====== Data

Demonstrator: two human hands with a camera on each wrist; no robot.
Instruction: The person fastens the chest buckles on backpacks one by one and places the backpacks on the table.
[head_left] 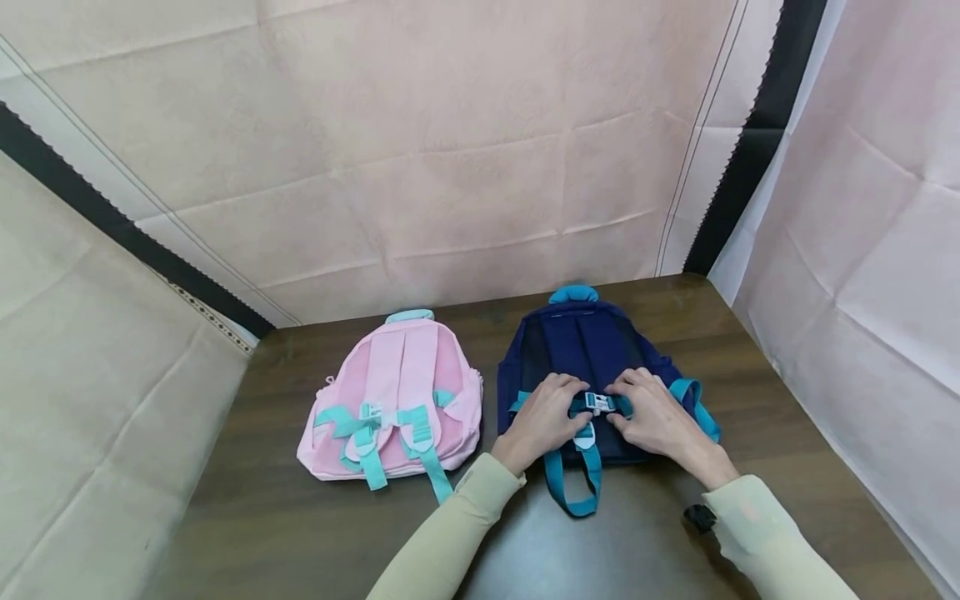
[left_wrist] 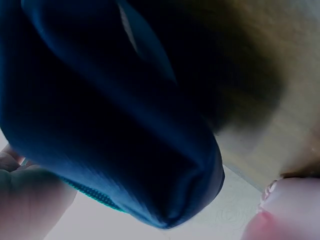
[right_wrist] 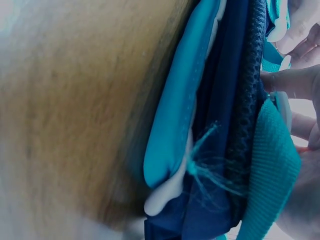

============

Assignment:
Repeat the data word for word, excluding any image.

Output:
Demonstrator: two human hands with a camera on each wrist; no robot.
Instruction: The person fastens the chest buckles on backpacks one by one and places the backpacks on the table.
[head_left] 
[left_wrist] 
[right_wrist] 

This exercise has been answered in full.